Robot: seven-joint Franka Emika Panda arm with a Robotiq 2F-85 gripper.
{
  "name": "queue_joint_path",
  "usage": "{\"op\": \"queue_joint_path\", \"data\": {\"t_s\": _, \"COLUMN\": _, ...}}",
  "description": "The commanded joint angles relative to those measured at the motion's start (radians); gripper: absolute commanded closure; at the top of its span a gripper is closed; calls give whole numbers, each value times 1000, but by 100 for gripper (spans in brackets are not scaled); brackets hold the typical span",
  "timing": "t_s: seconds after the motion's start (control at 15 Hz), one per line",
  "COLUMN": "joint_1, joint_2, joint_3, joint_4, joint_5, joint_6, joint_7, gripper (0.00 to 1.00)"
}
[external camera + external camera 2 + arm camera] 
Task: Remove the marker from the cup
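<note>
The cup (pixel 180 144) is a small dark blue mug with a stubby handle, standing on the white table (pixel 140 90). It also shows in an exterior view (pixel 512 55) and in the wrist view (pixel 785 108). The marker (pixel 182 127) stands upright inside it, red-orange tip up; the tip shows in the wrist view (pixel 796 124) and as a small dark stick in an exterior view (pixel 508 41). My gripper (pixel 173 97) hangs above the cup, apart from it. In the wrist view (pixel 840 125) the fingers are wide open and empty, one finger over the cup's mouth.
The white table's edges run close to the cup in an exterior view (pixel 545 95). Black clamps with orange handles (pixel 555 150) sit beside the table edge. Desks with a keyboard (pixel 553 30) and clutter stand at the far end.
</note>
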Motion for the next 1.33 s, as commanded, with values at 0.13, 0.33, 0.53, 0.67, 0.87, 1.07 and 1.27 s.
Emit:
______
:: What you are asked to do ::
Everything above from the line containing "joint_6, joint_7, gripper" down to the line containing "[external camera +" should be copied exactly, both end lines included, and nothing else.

:: Exercise output ::
  "COLUMN": "joint_1, joint_2, joint_3, joint_4, joint_5, joint_6, joint_7, gripper (0.00 to 1.00)"
}
[external camera + external camera 2 + arm camera] 

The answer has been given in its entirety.